On Friday, a Chinese official declared to the United Nations General Assembly that it was “highly necessary and pressing for the international community to jointly bring about an international code of conduct on cyberspace at an early date.”
The demand from Wang Qun, director-general of the Arms Control Department of the Chinese Foreign Ministry, was reported by China’s state-run Xinhua news service.
According to Xinhua, Wang’s idea for a code of conduct would “resolve international disputes in this field by peaceful means and ensure that the cyberspace can only be utilized for activities for the maintenance of international peace and security.”
He added that “cyberspace should not be used as a means to interfere in the internal affairs of other states or to the detriment of their national interests.”
Wang is demanding global Internet censorship under the control of authoritarian regimes like Beijing, which of course would have some very strict ideas about what sort of speech fails to meet that “maintenance of international peace and security” standard.
What kind of dissident rhetoric would authoritarians allow, if they could block everything that might “interfere in their internal affairs” or work to the detriment of their national interests?
Wang thought the United Nations’ reports on information security supported this call for a global code of conduct, which he saw as the next stage in achieving a “peaceful, secure, open and cooperative cyberspace.”

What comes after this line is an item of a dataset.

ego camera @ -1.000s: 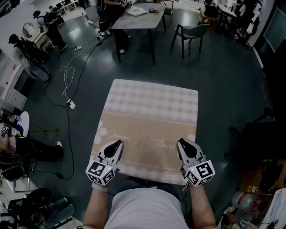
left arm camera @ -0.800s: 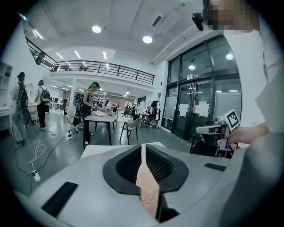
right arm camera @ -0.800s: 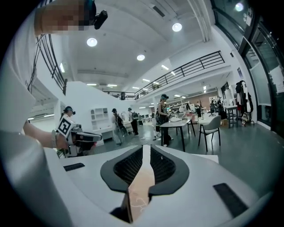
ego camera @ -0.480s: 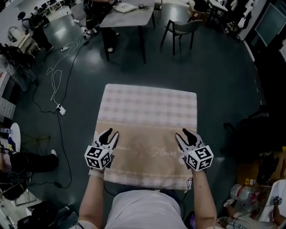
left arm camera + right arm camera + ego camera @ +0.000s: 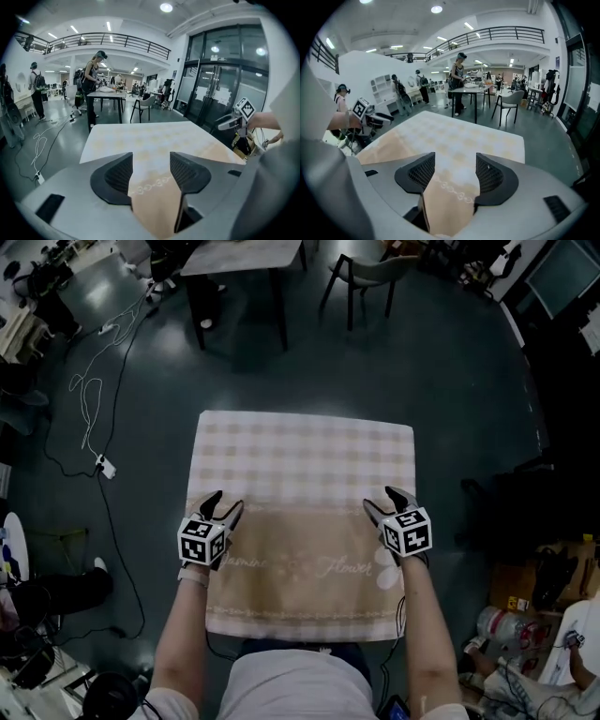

China came out of its presidential visit to Washington with nothing but the lightest rhetorical slap on the wrist for its cyber-espionage activities, including the Office of Personnel Management hack, a direct attack on the U.S. government that stands as the most severe data breach in the Internet’s short history. Now they are pushing full steam ahead with Internet controls and censorship. Releasing control of Internet domains to a foreign body, as President Obama wishes to do, is madness. Too much of the rest of the world agrees that “free and open” means censored and controlled.